The problem:
Return each line of the entries that holds the string "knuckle".

Recorded data:
________
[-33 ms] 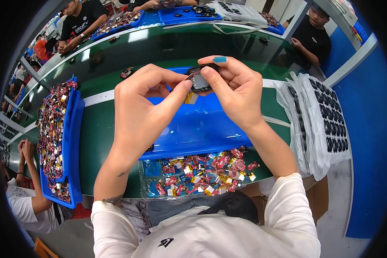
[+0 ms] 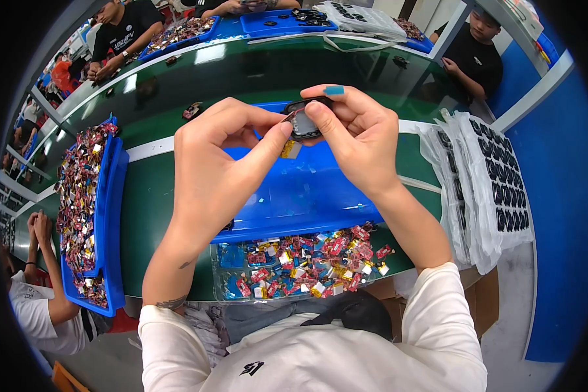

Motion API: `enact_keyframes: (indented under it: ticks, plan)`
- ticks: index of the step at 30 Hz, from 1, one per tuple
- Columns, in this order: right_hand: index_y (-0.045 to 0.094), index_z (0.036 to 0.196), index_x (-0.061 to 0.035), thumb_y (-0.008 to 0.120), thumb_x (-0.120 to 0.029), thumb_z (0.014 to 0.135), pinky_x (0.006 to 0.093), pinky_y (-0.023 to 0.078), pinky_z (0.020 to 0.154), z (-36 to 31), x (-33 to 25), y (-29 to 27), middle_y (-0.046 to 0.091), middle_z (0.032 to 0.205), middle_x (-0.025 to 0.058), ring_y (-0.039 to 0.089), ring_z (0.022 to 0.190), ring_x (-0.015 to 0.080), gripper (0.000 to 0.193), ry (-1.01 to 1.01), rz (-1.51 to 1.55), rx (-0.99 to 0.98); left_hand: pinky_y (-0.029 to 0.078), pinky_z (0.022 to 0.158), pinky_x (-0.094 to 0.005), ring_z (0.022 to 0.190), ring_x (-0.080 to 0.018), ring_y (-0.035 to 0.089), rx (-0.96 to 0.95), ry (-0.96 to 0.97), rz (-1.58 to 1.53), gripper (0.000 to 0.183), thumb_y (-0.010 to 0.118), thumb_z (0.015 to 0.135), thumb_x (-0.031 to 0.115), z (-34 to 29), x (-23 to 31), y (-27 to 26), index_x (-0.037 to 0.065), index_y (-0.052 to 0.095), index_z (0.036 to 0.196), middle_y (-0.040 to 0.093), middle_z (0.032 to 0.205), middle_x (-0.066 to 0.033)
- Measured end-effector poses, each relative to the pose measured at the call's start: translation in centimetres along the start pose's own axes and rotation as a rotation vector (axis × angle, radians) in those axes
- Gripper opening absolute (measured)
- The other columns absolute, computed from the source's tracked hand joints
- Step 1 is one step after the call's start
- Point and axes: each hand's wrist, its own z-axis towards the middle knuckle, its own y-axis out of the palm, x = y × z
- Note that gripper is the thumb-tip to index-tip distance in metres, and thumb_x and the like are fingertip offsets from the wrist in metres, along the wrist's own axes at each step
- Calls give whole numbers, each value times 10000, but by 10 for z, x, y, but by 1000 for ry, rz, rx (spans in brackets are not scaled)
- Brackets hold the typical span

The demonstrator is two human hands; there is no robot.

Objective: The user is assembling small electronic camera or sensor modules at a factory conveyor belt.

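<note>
Black rounded casing (image 2: pixel 304 119), small, raised above the blue tray (image 2: pixel 307 196) at centre. Right hand (image 2: pixel 359 140): fingers clamped on its far and right edges. Left hand (image 2: pixel 219 163): thumb and forefinger pinched at its left edge, by a yellowish tab (image 2: pixel 290 149). Handling advice, judged: keep the casing level, press lightly. Near side: clear tray of red and yellow parts (image 2: pixel 307 264).
</note>
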Motion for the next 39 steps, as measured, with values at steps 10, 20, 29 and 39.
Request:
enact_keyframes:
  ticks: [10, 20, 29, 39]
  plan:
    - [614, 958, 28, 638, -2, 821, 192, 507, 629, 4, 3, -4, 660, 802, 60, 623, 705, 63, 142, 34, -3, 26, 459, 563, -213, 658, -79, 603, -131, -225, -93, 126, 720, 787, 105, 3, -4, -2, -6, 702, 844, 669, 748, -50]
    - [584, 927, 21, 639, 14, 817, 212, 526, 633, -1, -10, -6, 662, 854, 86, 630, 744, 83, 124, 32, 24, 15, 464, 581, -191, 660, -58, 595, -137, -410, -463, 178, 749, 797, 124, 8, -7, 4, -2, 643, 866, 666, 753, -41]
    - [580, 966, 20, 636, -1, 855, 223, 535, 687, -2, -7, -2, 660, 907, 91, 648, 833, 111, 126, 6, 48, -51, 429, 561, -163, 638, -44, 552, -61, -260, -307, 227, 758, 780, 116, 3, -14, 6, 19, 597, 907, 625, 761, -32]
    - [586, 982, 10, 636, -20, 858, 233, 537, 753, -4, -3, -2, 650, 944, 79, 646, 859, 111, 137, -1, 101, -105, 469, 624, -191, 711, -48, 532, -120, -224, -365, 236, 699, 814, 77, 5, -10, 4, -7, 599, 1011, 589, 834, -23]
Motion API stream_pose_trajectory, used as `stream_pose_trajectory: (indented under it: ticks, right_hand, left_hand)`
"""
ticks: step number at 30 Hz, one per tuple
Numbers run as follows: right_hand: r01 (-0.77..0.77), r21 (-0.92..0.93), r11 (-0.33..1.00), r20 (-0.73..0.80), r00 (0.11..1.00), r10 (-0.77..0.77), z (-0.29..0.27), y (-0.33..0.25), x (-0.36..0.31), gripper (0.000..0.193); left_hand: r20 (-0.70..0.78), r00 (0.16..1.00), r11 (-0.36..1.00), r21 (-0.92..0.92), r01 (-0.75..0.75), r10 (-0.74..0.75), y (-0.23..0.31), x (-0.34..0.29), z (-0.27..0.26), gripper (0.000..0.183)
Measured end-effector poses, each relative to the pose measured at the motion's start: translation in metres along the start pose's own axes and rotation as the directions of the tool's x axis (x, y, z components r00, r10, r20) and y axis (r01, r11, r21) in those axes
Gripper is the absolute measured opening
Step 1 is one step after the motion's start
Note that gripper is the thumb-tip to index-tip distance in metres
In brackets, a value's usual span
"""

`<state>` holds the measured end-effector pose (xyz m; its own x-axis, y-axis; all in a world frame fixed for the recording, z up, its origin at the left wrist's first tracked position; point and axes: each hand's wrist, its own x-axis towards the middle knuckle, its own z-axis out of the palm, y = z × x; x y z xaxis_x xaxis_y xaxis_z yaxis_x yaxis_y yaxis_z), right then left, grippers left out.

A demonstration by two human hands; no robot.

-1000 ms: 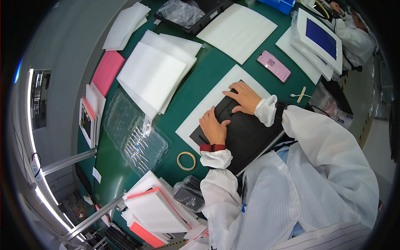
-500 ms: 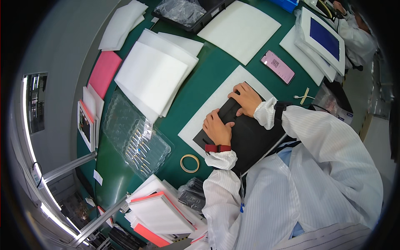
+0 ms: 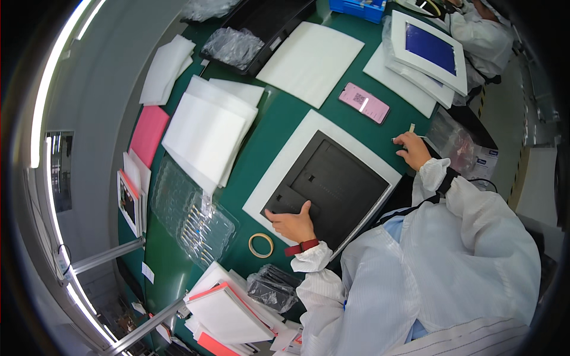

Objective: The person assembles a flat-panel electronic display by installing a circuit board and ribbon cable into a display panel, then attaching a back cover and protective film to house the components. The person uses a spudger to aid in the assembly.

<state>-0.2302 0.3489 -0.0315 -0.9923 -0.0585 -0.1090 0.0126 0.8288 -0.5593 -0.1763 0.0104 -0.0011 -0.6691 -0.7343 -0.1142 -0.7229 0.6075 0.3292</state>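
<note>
A black flat rectangular panel (image 3: 347,178) with a pale edge lies on a white foam sheet (image 3: 256,196) in front of me. It has small recesses and a raised block near its left end. My left hand (image 3: 294,224), in a red wrist strap, rests at the panel's left corner with thumb and fingers spread. Off the panel's right side, my right hand (image 3: 414,151) is over a thin white cable with a beige tape tab (image 3: 412,127). Its fingers are curved, with thumb and forefinger apart. Contact between those fingers and the cable is unclear.
A pink-screened phone (image 3: 364,102) lies beyond the panel. Left are a tape roll (image 3: 260,245), a clear tray (image 3: 205,231) of small parts and stacked foam sheets (image 3: 205,130). A black bin (image 3: 252,44) stands behind; white frames (image 3: 430,50) and a co-worker's sleeve (image 3: 481,35) are far right.
My right hand has left the panel and moved right to the cable. My left hand has slid to the panel's left corner and opened wider. The whole view has shifted.
</note>
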Motion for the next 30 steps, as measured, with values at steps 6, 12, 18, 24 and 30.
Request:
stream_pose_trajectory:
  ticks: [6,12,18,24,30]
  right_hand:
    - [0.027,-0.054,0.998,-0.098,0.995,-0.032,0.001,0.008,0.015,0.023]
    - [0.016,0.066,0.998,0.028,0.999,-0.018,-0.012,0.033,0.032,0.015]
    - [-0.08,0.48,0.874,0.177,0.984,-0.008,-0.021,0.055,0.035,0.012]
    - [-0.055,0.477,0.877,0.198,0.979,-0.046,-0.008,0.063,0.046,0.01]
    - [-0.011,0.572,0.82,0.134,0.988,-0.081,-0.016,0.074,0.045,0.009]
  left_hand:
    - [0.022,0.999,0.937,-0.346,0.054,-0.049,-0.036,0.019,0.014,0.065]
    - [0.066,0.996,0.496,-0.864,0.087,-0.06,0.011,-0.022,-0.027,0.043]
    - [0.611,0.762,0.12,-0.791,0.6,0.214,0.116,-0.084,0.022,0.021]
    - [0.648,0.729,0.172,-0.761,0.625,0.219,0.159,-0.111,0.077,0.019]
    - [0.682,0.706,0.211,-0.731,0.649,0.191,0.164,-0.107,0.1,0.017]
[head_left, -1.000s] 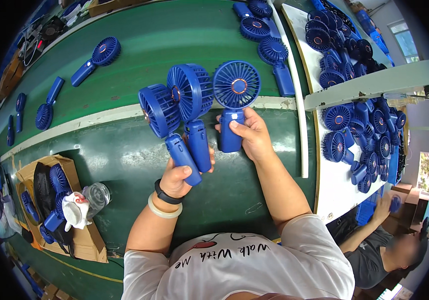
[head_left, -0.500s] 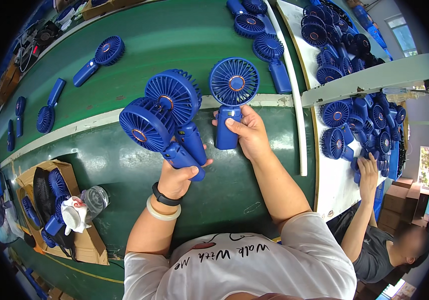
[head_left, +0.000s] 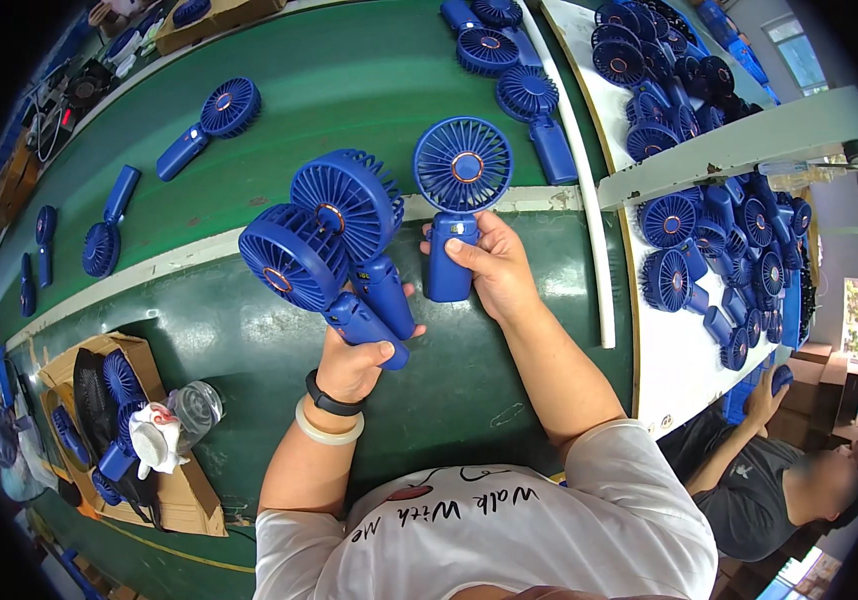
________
Result below:
- Point and axes: each hand's wrist, its own z-axis towards the middle knuckle, its own y-axis out of the palm, x = y × z
`<state>` holds the measured end-effector pose (xyz m; its own x-axis, y-axis; all in a world frame fixed for the recording, z up, its origin at the left wrist's first tracked position; point and axes: each hand's wrist, its own x-axis towards the middle knuckle, its own z-axis out of the palm, y = z × x; x y z xaxis_x xaxis_y xaxis_z yaxis_x yaxis_y yaxis_z), right then left, grippers left out.

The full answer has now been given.